Along with working for one of the sport’s newest Hall of Fame inductees in team owner Joe Gibbs, he’s also been able to work more closely with teammate and defending Coca-Cola 600 champion Kyle Busch — a relationship that’s been strong both on and off the race track for a number of years.
“He’s just so good at driving the cars and giving the information about what he needs to go faster and just explaining things about his race car,” Truex told NASCAR.com. “It’s fun to just chat with him and bounce things back and forth. Hear what he’s dealing with and how he deals with it.
“You know, you see those things against competitors throughout the years,” he added. “You see how they do things and you always wonder what they think about it. What are their thoughts? How are they actually going about doing these things? So, it’s been fun kind of getting a closer glimpse of that.”
While Truex’s synergy with all of his JGR teammates makes the organization more robust as a whole, all that flies out the window when it’s time to get the job done.
“All those things are positive, but on Sunday you’ve got to race against the guy,” said Truex. “… They’re great competitors, great teammates and we all respect each other a ton. Throughout the week, I think our main focus is how do we get all four cars to finish first through fourth. But when the green flag drops on Sunday, it’s every man for himself and that’s what makes it fun.”
Truex heads into Sunday night’s Coca-Cola 600 (6 p.m. ET on FOX, PRN, SiriusXM NASCAR Radio) still searching for his first trip to Victory Lane on a 1.5-mile circuit in 2019, but Charlotte Motor Speedway is a welcoming sight. Aiming for his fifth consecutive top-five finish in the event from the 14th starting position, the No. 19 driver hopes to keep it up at a track that didn’t treat him as kindly earlier in his career.
“For many years, this was probably one of my worst tracks,” Truex said. “As you have a place like that, you just continue to focus on it and not give up. Try to find what it takes to get around a place. Then you just hit on it and you can carry that for a number of years.”

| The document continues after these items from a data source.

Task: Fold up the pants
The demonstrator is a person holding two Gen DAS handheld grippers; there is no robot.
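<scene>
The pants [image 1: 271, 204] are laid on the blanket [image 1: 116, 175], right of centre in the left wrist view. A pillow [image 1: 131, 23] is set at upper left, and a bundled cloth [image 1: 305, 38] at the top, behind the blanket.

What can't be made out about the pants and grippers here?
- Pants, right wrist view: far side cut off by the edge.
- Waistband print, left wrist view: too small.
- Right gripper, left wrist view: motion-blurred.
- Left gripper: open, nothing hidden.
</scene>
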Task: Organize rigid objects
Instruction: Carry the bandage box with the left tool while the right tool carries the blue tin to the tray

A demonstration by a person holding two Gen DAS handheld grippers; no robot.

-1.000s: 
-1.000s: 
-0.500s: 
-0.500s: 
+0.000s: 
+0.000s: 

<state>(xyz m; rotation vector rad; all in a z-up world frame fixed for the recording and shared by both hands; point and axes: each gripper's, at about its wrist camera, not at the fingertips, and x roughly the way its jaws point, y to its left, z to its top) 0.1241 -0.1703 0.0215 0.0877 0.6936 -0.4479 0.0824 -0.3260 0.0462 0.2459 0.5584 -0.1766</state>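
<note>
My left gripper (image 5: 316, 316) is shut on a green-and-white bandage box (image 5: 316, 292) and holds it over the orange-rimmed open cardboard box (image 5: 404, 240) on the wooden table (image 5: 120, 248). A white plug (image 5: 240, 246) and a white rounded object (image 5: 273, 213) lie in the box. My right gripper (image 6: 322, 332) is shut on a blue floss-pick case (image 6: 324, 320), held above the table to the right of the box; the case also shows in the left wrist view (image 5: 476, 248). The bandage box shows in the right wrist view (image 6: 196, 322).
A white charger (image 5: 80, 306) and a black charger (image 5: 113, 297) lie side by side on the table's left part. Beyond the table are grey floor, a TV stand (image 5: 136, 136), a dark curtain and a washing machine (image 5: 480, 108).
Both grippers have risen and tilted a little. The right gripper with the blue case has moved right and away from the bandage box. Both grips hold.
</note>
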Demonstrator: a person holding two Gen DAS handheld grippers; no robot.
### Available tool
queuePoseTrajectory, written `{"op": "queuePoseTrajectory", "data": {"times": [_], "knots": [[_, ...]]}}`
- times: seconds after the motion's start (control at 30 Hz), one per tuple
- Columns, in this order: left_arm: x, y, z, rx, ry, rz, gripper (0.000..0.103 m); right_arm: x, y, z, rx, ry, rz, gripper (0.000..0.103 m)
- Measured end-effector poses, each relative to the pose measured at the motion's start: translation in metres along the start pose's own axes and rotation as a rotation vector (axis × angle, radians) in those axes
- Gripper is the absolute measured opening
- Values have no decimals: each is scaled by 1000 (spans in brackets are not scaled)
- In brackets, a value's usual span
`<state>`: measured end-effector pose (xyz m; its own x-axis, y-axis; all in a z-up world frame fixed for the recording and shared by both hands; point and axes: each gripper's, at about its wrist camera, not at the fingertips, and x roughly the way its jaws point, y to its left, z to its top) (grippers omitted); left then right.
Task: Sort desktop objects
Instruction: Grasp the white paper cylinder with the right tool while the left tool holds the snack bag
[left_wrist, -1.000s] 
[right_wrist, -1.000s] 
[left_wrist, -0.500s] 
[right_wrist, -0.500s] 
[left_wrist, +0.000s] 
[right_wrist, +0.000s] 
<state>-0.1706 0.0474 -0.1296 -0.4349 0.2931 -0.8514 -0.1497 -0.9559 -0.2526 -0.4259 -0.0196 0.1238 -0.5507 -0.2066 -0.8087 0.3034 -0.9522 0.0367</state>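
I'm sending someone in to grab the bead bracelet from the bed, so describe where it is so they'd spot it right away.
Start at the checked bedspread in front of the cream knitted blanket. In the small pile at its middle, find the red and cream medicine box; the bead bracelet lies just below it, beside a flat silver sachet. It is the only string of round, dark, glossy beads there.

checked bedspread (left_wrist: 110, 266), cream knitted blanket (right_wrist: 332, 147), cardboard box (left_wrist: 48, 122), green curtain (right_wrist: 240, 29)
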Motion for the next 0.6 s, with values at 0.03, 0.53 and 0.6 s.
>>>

“You hope it never goes away, but you know in reality at some point things change and you’re going to have to start looking for something different,” he added. “We’ve just been kind of riding that wave of momentum and riding out how I want it to feel — I know how my car needs to feel to be good during the race.”
Truex dominated the race in 2016, leading 392 of the 400 circuits, but it’ll be a tall task to repeat. This time around, he anticipates that it’ll be a little tougher than usual as teams adjust to a new style of racing on the 1.5-mile track – on top of all the other challenges Charlotte demands of drivers.
“This place is so temperamental,” Truex said. “Everybody talks about Charlotte being so temperature sensitive. It’s just a big challenge and it’s something over the years where we’ve built up a great notebook, things we can look back and lean on. Now, of course, the rules have changed so much, it’s going to be a new challenge.
“Trying to figure out the package we’re running now here is going to be different,” he added. “We got a glimpse of what it was like in the All-Star Race and now hopefully we can make the right adjustments coming into the 600. We can go out there and keep that success at Charlotte rolling.”